Pour autant, une utilisation sécurisée et efficace de cette technologie requière d'éviter des erreurs courantes et d'en connaître les bonnes pratiques.
Avant d’explorer les principaux risques liés à l’utilisation de la signature électronique, il est essentiel de distinguer signature électronique et signature manuscrite scannée :
- La signature électronique: apposition d’une signature digitalement par l’intermédiaire d’un procédé fiable d’identification garantissant son lien avec l’acte auquel elle s’attache (3),
- La signature manuscrite scannée: signature manuscrite dont l’image numérique est obtenue après avoir été scannée ou directement dessinée numériquement sur des documents le permettant (ex : document PDF) et qui, selon la jurisprudence, ne permet pas d’établir et de prouver l’identité et le consentement du signataire à l’acte en question.
A ce propos, une proposition ministérielle du 1er juillet 2014 a affirmé qu’une signature manuscrite scannée n’a « aucune valeur juridique »(4).
En ce sens la question de la valeur juridique de la signature scannée a été posée à la chambre sociale de la cour de cassation concernant la signature d’un CDD. par un arrêt en date du 14 décembre 2022, cette dernière a rappelé qu’une signature scannée n’est pas assimilée à une signature électronique.
Pour autant, cette position est à nuancer, la cour ayant considéré « qu’il n’était pas contesté que la signature en cause était celle du gérant de la société et permettait parfaitement d’identifier son auteur » et qu’ainsi « l’opposition de la signature manuscrite numérisée du gérant de la société ne valait pas absence de signature »(5).
Une telle analyse avait déjà été admise concernant :
- Les actes de contraintes émis par un organisme de sécurité sociale (6) ;
- Ou encore un avenant à un accord d’entreprise (7).
Concernant la signature numérisée sur une lettre de licenciement, il n’y a pas de raison de croire qu’à ce jour la position soit différente de celle adoptée par la cour de cassation le 14 décembre 2022, étant précisé que cette dernière avait considéré en 2006 que « l’irrégularité pouvant affecter la procédure de licenciement, relative à la signature numérisée figurant sur la lettre de licenciement, ne peut suffire à priver de cause le licenciement » (8).
Autrement dit, l’irrégularité relative à la signature numérisée figurant sur la lettre de licenciement peut éventuellement affecter la procédure de licenciement et donner lieu à une sanction indemnitaire plafonnée à un mois de salaire (article L.1235-2 du code du travail), mais elle ne peut suffire à priver ce dernier de cause réelle et sérieuse.
Enfin, par un arrêt récent du 13 mars 2024, la chambre commerciale de la Cour de cassation (9) a réaffirmée que le procédé qui consiste à scanner une signature est valable, mais que pour autant, il ne peut pas être assimilé à la signature électronique, et ne bénéficie donc pas de la présomption de fiabilité, contrairement à cette dernière.
En conséquence, la signature électronique permet d’établir l’identité et le consentement de l’auteur de la signature, contrairement à la signature manuscrite scannée et/ou apposée numériquement dont la force probante est moindre et contestable.

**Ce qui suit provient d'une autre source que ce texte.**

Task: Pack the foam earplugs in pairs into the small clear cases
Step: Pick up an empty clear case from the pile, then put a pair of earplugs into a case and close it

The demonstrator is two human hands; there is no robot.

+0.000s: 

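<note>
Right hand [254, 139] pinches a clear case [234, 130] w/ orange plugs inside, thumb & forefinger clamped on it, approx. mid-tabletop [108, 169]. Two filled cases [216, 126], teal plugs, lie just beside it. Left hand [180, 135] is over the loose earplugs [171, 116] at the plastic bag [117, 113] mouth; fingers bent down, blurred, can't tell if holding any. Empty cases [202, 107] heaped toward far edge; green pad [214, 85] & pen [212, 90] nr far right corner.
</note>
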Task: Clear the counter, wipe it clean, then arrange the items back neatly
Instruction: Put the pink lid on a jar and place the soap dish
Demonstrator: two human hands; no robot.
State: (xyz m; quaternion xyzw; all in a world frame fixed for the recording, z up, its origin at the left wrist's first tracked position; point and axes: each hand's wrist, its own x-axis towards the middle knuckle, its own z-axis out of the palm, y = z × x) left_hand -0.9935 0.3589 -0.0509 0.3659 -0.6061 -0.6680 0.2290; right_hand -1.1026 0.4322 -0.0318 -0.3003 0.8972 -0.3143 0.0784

Néanmoins, ce procédé doit être utilisé correctement.
Plan :
A. L’horodatage : une garantie d’intégrité à ne pas désavouer
B. Signature manuscrite et signature électronique : un mariage utile ?
C. Quelle est la force probante de la copie imprimée du document signé électroniquement ?
D. De quelle façon conserver les documents signés électroniquement ?
E. L’utilité des paraphes dans les actes signés électroniquement
A. L’horodatage : une garantie d’intégrité à ne pas négliger
L’horodatage est un procédé technique qui consiste à associer une date et une heure à un évènement (ex: heure d’envoi, de consultation, de signature). Ce procédé permet de rendre un document infalsifiable en garantissant son intégrité et son authenticité.
Cet horodatage est constaté par un certificat électronique émis par une autorité de certification, tiers de confiance.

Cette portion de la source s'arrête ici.